Bula-bula, como é de sua génese, lá do fundo do seu ADN, uma vez mais vai meter a foice em seara alheia. Não porque a produção agrícola tenha sido farta. Não porque tenha lavrado e obtido toneladas de arroz ou algo assim, a ponto de ter a incontornável necessidade de usar uma foice.
O problema é que somos uns tipos porreiros e muito atentos. Não nos escapa nada. Bem, bem, bem, Bula-bula é aquele olho, nariz, ouvido, ou melhor, aquela cabeça que teima em funcionar em pleno. Como um motor com os óleos e filtros em dia.
A globalização também dá cá uma mãozinha, sobretudo nestes tempos em que estar ligado aos facebooks e whatsapps parece mais informativo. Mas, lá diz o velho adágio, o parecer não é ser. Daí a nossa apetência pelo velho rádio, Xirico, dos tempos da outra senhora. Bula-bula também não desgruda da televisão. Tem um apego fervoroso pelos jornais e revistas. Não vá o diabo tecê-las. Mas, quase sempre mete o olho para ver para crer, como fez o apóstolo Tomé, aquele que desconfiou das chagas de Jesus ressuscitado.
Mas, catequeses à parte, dizíamos que somos de ver as coisas in loco (há que lembrar que esta palavra tem origem no latim e significa presenciar, estar lá) para ver e ouvir.
Foi nessas e noutras que Bula-bula pegou um susto ao ouvir alto e a bom som que no país existem setecentos (700) e tal médicos que trabalham em situação ilegal. O quê? 700 médicos ilegais? Como os estrangeiros que nos entram aqui dentro para o garimpo? Bolas! Como é possível? Se só de vê-los de bata branca já nos sentimos quase curados?!

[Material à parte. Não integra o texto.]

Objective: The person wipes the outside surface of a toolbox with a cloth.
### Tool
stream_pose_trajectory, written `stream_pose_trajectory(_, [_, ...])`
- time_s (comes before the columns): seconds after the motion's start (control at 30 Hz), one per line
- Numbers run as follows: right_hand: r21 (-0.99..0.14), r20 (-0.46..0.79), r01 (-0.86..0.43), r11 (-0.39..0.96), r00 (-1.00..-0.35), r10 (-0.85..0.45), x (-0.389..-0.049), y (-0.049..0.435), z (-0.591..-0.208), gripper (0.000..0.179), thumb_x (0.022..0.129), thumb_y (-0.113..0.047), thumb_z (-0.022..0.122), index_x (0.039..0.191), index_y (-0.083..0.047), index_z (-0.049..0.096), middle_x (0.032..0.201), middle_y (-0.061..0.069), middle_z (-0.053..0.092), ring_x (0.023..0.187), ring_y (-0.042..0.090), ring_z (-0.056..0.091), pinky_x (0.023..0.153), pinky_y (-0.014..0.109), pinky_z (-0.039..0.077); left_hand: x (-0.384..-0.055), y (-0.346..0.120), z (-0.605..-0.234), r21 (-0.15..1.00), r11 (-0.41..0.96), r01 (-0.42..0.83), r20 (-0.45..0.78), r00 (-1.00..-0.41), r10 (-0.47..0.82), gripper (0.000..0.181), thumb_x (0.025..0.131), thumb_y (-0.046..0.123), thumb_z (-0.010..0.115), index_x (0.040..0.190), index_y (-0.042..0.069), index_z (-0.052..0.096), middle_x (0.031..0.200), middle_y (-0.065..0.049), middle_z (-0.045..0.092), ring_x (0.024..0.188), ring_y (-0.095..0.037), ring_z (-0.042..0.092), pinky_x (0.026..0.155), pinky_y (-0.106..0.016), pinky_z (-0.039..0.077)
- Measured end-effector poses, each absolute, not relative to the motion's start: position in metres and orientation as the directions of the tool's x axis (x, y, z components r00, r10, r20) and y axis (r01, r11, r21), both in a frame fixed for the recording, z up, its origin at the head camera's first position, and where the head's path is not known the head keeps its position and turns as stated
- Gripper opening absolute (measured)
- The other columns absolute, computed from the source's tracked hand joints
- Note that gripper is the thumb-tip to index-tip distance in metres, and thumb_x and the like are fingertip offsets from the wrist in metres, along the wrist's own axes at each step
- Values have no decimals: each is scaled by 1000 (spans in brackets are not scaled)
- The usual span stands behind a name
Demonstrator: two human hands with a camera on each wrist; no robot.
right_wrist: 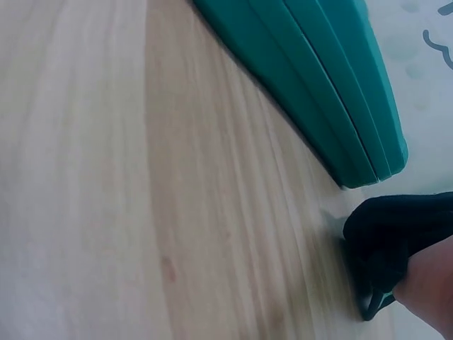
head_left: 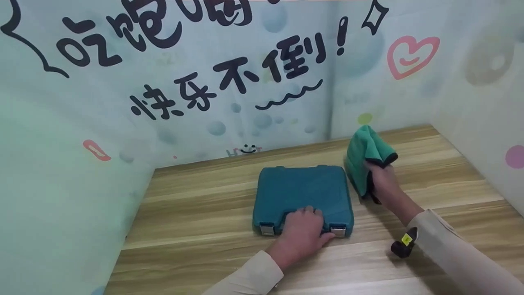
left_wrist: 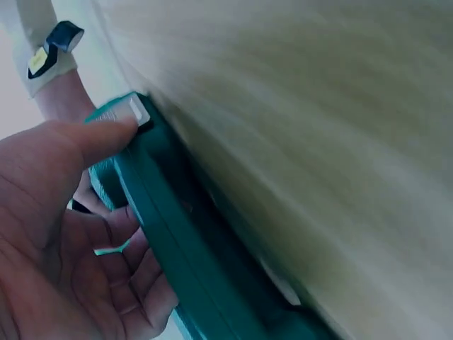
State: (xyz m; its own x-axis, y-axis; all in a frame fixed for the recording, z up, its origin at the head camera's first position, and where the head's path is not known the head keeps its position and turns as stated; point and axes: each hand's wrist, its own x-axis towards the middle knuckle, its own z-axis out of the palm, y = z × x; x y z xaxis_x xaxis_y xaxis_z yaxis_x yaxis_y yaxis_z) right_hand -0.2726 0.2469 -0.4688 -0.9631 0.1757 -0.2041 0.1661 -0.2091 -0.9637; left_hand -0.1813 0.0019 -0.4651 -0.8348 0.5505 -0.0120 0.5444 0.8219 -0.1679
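Note:
A teal plastic carrying case (head_left: 301, 188) lies flat on the wooden table, its two silver latches (head_left: 338, 232) facing the person. My left hand (head_left: 302, 231) grips the case's front edge around the handle recess. In the left wrist view its thumb (left_wrist: 106, 138) lies against one latch (left_wrist: 134, 110), while the other fingers curl over the lid side. To the right of the case, my right hand (head_left: 385, 185) holds a bunched green cloth (head_left: 362, 149) with black edging. In the right wrist view the cloth's dark edge (right_wrist: 386, 223) shows beside the case's corner (right_wrist: 368, 159).
The wood-grain tabletop (head_left: 192, 229) extends around the case. Behind it stands a printed wall covering (head_left: 196, 139) with dark lettering, and side walls border the table left and right. A black wrist camera (head_left: 402, 247) sticks out from the right sleeve (head_left: 454, 250).

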Motion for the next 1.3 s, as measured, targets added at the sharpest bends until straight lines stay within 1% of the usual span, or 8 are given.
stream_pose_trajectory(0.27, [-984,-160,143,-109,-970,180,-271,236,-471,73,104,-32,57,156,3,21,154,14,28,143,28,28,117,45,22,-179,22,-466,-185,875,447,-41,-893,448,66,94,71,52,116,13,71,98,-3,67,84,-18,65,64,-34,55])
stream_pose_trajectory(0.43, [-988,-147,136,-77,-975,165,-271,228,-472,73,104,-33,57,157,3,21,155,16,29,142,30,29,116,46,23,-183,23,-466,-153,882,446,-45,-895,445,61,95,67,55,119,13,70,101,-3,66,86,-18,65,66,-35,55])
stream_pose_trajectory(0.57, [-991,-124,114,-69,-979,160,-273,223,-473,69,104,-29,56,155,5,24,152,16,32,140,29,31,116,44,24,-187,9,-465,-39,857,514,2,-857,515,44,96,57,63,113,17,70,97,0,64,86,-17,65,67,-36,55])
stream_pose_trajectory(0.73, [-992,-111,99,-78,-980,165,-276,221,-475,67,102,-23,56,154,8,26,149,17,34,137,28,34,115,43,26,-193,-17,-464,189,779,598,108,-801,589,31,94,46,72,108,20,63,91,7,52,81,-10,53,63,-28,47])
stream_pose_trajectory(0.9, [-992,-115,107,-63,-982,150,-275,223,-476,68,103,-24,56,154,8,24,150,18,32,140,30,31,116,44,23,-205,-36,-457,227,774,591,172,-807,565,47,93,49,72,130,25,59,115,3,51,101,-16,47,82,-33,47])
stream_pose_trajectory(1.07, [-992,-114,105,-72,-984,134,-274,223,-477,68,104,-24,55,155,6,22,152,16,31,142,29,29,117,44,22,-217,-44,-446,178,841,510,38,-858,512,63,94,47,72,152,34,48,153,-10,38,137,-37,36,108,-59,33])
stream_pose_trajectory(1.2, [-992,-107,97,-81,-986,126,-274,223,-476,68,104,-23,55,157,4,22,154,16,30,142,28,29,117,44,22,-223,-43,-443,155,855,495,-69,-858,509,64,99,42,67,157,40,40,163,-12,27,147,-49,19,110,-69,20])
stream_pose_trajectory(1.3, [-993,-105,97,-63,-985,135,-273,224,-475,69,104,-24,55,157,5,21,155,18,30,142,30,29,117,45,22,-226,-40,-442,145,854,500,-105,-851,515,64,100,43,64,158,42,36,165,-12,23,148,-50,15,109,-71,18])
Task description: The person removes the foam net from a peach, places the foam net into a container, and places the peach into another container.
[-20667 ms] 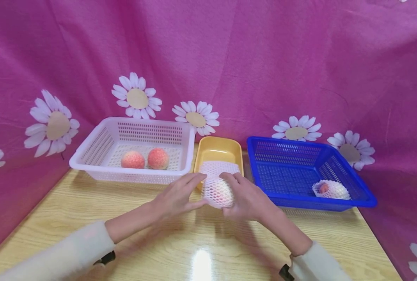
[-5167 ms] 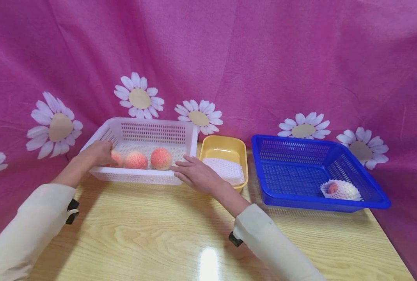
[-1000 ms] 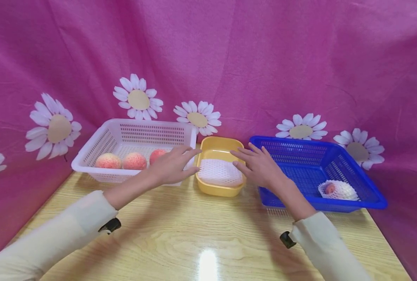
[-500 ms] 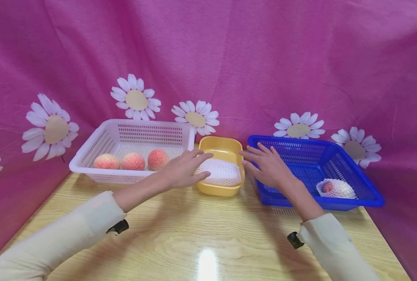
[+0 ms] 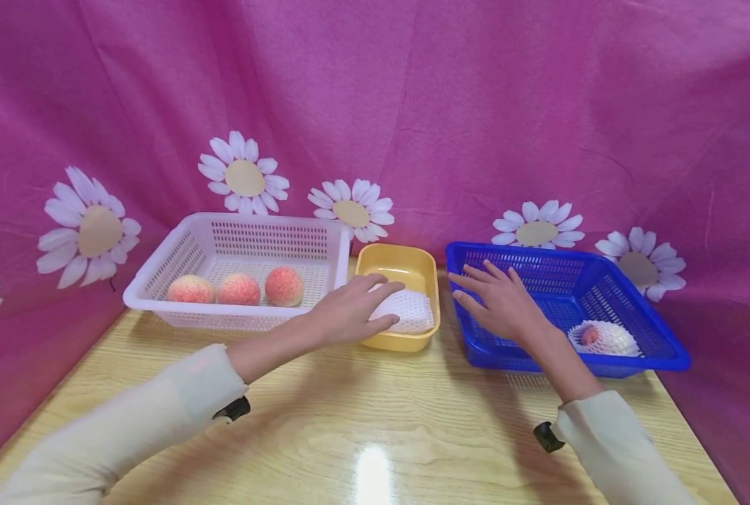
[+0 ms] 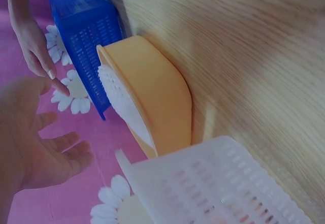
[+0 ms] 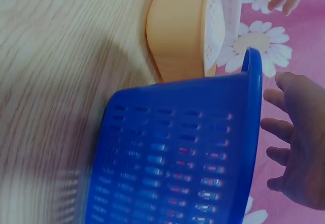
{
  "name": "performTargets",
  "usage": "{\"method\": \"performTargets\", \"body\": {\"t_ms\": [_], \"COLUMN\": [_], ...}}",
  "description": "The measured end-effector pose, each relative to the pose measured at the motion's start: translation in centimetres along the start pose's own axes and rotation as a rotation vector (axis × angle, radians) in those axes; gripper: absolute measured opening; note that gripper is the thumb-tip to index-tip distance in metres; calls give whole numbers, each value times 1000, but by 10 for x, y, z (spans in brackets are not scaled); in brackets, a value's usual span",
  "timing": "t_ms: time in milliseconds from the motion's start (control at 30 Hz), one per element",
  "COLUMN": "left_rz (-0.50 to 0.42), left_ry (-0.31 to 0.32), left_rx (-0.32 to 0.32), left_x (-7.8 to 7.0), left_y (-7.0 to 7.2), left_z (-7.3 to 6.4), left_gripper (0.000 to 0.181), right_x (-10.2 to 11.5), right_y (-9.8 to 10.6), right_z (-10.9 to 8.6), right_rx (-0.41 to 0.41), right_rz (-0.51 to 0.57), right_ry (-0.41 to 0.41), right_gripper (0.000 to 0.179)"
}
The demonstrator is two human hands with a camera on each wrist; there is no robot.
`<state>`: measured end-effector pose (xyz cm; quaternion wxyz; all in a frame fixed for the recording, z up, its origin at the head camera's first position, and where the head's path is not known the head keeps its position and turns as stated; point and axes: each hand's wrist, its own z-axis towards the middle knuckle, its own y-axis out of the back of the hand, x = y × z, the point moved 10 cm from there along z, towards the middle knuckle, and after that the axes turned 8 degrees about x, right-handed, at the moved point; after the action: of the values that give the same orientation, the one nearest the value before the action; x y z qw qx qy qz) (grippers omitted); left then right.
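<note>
My left hand [image 5: 352,311] hovers over the left side of a yellow tray [image 5: 400,342], its fingers spread and holding nothing. Inside that tray lie white foam net sleeves [image 5: 412,312], partly hidden behind the hand. Above the left edge of a blue basket [image 5: 577,254] is my right hand [image 5: 501,300], fingers apart and nothing in them. One peach in a foam net [image 5: 604,339] lies at the basket's right end. Three bare peaches stand in a row in the white basket [image 5: 270,223]: a left peach [image 5: 191,289], a middle peach [image 5: 238,289] and a right peach [image 5: 284,286].
The three containers stand side by side along the back of a wooden table [image 5: 324,428]. Behind them hangs a magenta cloth [image 5: 425,126] with printed daisies. The white basket's rim lies close under my left forearm.
Over the last second both hands have moved to the right, the left one over the yellow tray and the right one further over the blue basket. Earlier, a third bare peach was placed in the white basket.
</note>
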<state>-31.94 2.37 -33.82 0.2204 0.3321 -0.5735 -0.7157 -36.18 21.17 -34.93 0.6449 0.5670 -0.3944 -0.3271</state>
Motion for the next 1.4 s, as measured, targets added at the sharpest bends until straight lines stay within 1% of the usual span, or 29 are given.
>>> {"method": "performTargets", "body": {"t_ms": [133,400,667,800,1100,1400], "left_rz": [6,4,-5,5,19,62], "left_ry": [-27,-43,-57,-70,-81,-133], "left_rx": [-12,21,2,2,35,58], "left_x": [-10,-22,-32,-39,-54,-74], "left_y": [-3,-11,-14,-17,-29,-39], "left_z": [5,16,28,33,46,56], "left_gripper": [53,53,53,52,54,53], "right_x": [-7,-19,-32,-38,-52,-71], "right_y": [0,2,1,2,-1,-3], "right_z": [-4,-11,-18,-22,-30,-38], "right_rx": [-2,-1,17,23,42,51], "right_rz": [-7,-16,-34,-49,-65,-69], "right_ry": [-10,-31,-55,-64,-90,-132], "right_gripper": [49,49,46,47,47,48]}}
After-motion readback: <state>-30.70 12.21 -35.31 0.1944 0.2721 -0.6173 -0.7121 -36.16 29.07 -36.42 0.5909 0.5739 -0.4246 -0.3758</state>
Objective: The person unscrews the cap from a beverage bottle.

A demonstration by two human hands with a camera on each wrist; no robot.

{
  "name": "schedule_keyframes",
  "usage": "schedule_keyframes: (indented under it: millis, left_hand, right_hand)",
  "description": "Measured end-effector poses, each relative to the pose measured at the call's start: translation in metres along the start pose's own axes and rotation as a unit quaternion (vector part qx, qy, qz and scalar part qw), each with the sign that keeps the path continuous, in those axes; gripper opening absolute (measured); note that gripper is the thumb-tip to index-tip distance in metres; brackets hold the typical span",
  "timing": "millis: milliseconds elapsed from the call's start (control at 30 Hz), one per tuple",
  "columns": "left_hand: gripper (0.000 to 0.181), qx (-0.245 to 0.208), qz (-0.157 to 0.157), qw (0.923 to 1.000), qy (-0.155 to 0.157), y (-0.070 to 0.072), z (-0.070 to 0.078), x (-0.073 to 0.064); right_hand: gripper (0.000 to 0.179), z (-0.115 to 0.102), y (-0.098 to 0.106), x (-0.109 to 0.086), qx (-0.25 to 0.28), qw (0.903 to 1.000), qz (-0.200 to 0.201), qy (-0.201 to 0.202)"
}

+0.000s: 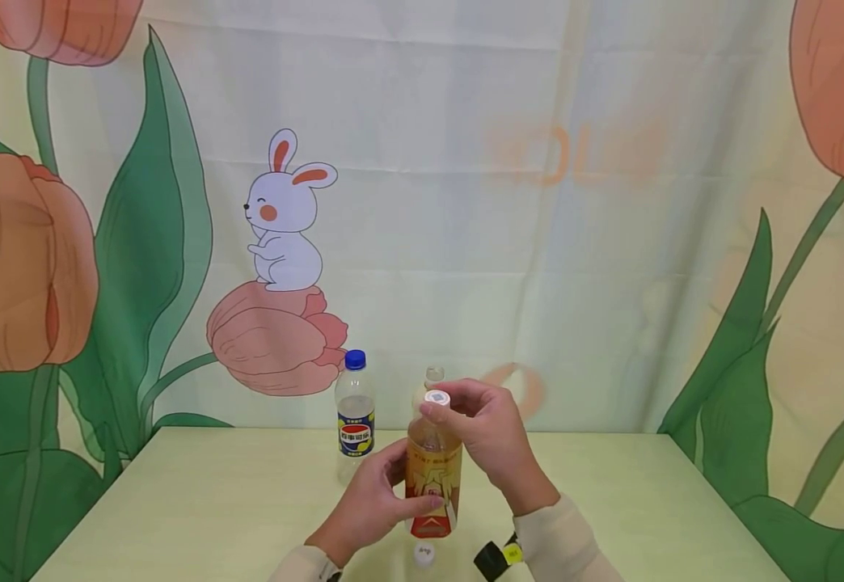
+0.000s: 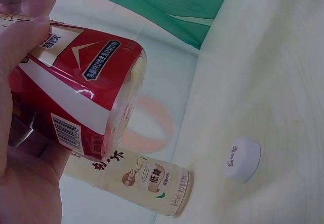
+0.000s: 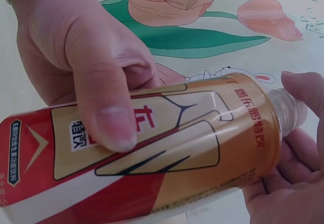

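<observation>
My left hand (image 1: 374,499) grips the lower part of a drink bottle (image 1: 432,469) with a red and gold label, its thumb lying across the label (image 3: 187,133). The bottle's base shows in the left wrist view, raised off the table. At its top, my right hand (image 1: 491,428) pinches the white cap (image 1: 436,398) between thumb and fingers. In the right wrist view the right fingers (image 3: 298,163) curl around the clear neck. A second white cap (image 2: 243,159), with small printing on it, lies on the table below the bottle.
Behind the held bottle stands a milk tea bottle (image 2: 136,178) with an uncapped neck (image 1: 434,373). To the left is a clear cola bottle (image 1: 355,416) with a blue cap. A small black and yellow object (image 1: 493,559) shows beside the right sleeve. A printed curtain backs the table (image 1: 175,501).
</observation>
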State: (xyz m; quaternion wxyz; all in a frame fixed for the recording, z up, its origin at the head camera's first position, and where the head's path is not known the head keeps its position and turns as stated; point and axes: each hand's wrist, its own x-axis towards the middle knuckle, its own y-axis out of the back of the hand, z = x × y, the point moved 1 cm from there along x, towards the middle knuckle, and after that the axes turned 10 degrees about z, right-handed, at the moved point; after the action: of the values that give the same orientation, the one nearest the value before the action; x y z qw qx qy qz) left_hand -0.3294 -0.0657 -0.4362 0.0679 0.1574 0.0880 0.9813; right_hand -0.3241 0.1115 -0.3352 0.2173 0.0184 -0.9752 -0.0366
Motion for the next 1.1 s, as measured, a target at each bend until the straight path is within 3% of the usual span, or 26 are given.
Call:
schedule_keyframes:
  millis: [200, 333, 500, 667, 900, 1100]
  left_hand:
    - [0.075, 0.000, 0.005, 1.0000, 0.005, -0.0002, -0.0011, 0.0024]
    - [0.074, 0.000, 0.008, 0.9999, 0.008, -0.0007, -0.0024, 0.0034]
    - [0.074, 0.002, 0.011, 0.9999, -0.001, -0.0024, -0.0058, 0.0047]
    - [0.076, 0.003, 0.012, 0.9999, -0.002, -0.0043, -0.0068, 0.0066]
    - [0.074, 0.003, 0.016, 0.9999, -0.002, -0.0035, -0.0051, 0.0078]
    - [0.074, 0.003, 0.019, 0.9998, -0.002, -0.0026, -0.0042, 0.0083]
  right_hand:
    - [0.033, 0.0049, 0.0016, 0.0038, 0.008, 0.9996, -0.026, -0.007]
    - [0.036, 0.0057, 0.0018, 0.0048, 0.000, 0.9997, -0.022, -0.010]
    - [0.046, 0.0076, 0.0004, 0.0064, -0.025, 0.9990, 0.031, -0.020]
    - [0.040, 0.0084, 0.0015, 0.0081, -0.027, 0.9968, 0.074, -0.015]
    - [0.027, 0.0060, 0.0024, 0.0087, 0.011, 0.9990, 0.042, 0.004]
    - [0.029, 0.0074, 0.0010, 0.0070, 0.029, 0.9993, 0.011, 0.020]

Recebemos receitas deles, tomamos os medicamentos e ficamos bons? Será que temos a sorte de calhar com os legais? Quem nos garante? E daquela vez que doeu o estômago e nos foi prescrito Metronidazol? Será que era o remédio certo?
Trintamos de frio ao ouvir esta bomba noticiosa. Estrondosa. Pior porque na cabeceira ainda tínhamos uma pilha de remédios por tomar. Ficamos gélidos. O sangue subiu-nos da planta dos pés, passou pelo coração e foi à cabeça onde se solidificou. E agora? Já tomei.
Mas, algo disse em voz baixa, mas segura: “Bula-bula vá ao dicionário de língua portuguesa. Pode ser que ilegal tenha um significado oposto ao do que conhecemos pelos livros da escola primária”. Folheámos, limbo a limbo, folha a folha e… bingo. Ilegal é… “quem se opõe à lei; que não obedece normais ou preceitos legais; ilícito. Ufff… soprou um arzinho mais fresco. Que alívio!
Afinal, ilegal não é o mesmo que incompetente. Tomamos o remédio e deitamo-nos a ponto de pegar um sono que há muito não tínhamos. Ilegal não quer dizer incompetente. Sonhamos com esta frase escrita num quadro. Até porque o país tem muitos e bons médicos competentes, mas como sempre, e nesta vida, é assim, alguns podem nos deixar assim, assim. A duvidar de que estamos vivos. A acreditar que somos fantasmas que penam por aí.
Afinal o problema está na inscrição ou não na ordem da classe. É que deu a ideia de que os tais 700 deviam ser corridos imediatamente dos hospitais.
Mas, há que dar um recadinho aos 700 e tal médicos. Inscrevam-se na dita cuja e saiam do barulho. Bula-bulatem a sorte de ter um dicionário por perto. Na cabeceira. Onde também tem os seus medicamentos prescritos por alguns de vós. Mas, não sabe se vocês são ilegais, só sabe que são competentes. Vá lá. Da próxima que voltarmos ao centro de saúde ou hospital, antes de revelar que dói a coluna, que as pernas estão bambas e que a cabeça anda dolorida, quereremos saber: Doutor, o senhor é legal?